IT WAS EVENING when I opened my eyes to the clanging of a single pan on the stove. Night had set in over Nebraska and the only light for miles was coming from Henry’s kitchen. Other than that, the house, the yard, the fields, the whole state was going dark.

Finally, my head felt normal; my twenty-four-hour headache had eased and my temples no longer felt like they were slamming together to the cadence of a Kendrick Lamar beat.

When I came around the corner, Henry nodded to the table without speaking. He had set two places, one with his only fork and only plate, overflowing with too many scrambled eggs, eight pieces of toast, and three glasses of milk. I sat, and he brought the pan to the table for himself, drinking from a full gallon. I must have been his first company in years.
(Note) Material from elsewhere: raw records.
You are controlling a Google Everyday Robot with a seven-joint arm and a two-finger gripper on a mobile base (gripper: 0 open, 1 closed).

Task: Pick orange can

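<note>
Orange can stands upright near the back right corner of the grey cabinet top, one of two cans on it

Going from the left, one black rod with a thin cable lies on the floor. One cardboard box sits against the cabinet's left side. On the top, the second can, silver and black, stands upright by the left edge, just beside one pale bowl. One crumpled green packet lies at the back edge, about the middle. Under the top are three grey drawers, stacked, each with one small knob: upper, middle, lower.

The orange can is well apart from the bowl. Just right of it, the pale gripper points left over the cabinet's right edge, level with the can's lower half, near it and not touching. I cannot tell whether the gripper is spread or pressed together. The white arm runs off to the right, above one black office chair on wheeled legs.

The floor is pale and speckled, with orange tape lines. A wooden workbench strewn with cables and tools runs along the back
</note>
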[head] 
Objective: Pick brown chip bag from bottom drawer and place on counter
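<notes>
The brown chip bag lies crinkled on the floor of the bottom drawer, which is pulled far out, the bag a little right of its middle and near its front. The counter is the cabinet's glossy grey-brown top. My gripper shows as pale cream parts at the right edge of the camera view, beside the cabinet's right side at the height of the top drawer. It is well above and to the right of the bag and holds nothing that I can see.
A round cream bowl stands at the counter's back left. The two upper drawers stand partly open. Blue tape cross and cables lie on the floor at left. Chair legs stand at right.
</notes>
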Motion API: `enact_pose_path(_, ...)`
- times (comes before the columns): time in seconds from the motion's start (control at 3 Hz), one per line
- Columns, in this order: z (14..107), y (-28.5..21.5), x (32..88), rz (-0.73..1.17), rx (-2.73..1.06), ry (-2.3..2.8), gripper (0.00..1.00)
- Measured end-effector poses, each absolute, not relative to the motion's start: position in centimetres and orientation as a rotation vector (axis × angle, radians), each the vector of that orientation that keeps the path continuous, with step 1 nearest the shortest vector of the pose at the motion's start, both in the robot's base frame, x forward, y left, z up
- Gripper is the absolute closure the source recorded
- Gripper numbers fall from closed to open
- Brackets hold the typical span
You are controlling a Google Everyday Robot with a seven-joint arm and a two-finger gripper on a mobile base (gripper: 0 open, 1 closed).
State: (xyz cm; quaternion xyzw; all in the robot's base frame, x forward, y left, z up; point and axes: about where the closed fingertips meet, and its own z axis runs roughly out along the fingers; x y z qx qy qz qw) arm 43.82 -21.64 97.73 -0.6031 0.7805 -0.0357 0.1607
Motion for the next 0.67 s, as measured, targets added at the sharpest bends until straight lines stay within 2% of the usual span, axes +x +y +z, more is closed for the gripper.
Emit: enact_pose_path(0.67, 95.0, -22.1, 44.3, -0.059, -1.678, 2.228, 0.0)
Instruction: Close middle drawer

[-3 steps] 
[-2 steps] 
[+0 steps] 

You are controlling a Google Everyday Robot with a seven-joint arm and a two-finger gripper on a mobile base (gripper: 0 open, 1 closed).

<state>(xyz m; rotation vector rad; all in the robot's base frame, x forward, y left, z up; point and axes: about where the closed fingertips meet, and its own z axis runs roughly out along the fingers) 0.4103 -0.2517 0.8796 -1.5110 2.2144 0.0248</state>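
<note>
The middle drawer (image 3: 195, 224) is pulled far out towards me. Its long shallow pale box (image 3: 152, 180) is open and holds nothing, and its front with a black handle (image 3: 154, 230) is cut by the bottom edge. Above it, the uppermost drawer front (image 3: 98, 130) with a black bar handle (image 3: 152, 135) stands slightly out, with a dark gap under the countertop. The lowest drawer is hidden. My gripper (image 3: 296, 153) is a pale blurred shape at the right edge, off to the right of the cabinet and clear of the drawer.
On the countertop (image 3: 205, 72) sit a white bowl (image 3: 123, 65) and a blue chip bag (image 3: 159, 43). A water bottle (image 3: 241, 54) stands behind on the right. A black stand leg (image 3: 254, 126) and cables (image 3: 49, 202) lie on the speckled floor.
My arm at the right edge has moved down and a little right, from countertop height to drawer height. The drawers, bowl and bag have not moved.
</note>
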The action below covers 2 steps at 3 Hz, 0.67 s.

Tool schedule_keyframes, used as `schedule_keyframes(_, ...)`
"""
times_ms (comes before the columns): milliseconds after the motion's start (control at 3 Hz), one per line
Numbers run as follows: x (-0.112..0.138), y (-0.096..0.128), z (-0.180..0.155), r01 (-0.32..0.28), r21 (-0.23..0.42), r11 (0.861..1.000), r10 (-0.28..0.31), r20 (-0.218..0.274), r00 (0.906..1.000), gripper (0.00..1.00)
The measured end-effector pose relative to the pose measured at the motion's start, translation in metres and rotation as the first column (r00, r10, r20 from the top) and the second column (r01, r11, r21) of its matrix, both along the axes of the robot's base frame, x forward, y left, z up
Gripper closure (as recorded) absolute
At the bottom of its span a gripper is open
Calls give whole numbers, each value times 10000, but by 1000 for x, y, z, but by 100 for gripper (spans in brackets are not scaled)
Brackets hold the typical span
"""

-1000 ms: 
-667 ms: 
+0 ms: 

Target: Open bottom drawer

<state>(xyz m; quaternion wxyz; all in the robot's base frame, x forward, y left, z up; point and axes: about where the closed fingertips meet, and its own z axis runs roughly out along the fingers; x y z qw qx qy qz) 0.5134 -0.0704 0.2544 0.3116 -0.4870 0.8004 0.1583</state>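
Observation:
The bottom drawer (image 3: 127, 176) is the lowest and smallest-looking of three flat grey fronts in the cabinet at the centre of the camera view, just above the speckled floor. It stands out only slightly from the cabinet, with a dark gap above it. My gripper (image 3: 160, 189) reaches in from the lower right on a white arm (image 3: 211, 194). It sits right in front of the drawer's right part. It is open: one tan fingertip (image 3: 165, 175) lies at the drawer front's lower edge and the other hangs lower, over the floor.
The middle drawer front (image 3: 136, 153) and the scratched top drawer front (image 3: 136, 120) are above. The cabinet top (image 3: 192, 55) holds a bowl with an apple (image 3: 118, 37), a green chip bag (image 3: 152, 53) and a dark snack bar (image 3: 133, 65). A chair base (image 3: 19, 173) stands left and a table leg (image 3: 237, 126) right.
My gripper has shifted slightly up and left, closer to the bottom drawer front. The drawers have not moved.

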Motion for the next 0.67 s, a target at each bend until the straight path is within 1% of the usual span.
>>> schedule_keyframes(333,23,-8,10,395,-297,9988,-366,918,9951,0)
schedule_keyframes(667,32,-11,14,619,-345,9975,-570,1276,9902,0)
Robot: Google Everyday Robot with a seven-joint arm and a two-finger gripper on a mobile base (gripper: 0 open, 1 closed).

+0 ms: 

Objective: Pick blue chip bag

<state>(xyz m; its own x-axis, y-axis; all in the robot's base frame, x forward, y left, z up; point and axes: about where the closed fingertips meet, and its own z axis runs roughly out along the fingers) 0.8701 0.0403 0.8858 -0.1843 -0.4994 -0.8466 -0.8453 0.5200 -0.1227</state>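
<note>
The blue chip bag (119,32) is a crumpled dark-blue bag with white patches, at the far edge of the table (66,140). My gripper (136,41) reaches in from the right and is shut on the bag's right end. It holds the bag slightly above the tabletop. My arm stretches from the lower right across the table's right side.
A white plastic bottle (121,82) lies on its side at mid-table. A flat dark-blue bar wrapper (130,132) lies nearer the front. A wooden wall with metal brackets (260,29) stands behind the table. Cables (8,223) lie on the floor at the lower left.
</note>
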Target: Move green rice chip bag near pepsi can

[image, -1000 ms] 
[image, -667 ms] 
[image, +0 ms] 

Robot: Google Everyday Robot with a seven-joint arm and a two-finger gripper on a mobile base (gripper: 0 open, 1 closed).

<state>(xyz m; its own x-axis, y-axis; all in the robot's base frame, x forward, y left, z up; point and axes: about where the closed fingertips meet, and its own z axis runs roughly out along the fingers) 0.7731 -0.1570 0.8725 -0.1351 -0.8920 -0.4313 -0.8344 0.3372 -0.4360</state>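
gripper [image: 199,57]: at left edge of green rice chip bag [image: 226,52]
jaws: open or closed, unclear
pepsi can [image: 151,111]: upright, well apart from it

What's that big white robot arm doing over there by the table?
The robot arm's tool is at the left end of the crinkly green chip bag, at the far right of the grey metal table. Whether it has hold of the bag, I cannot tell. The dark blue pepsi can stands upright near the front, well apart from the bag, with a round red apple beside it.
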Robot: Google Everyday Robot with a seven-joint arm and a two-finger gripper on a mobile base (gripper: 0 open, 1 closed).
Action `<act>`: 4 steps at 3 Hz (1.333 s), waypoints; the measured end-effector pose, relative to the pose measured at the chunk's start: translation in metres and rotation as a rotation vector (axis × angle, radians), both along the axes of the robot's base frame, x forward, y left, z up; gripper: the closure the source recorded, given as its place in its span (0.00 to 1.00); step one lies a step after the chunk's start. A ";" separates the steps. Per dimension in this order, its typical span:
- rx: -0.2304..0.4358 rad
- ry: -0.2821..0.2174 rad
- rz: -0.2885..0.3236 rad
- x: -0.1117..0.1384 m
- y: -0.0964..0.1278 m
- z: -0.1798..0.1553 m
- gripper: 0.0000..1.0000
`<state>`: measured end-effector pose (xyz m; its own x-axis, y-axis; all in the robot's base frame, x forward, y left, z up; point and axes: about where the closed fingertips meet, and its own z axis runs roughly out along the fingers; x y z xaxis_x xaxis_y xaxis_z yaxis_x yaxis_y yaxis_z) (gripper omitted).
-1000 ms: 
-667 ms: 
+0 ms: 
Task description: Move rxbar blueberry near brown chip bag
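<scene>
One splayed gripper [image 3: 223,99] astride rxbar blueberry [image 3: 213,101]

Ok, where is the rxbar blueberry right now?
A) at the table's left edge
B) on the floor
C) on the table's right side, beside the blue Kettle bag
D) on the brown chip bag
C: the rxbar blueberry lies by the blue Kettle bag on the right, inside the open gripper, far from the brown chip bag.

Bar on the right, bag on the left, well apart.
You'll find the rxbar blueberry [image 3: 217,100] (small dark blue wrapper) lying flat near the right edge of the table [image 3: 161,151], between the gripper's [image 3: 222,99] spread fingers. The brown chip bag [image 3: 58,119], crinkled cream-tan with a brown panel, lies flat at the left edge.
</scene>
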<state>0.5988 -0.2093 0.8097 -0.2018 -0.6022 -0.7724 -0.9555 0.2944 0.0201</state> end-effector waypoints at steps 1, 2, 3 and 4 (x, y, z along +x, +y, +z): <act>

“Easy.” He stopped me as I picked up my fork. “No manners in California?”

He bowed his head, cupping his hands and closing his eyes, and, to be polite, just as I always had, I did the same and half shut my eyes, watching as he spoke slowly and directly to God.

“Thank you, Lord God, and Jesus,” he said, his voice softer, almost as if he was nervous to have their audience. “Thank you for the Earth. Which gives me what I need. Thank you for the corn. And for the eggs. For the pigs and chickens, and all their blessings. Thank you for the prairie. Thank you for Nebraska. Thank you for my mom. Hope you’re taking care of her. Thank you for my home. For the sunset in the evening. And for the train in the morning. I live this life for you. Amen.”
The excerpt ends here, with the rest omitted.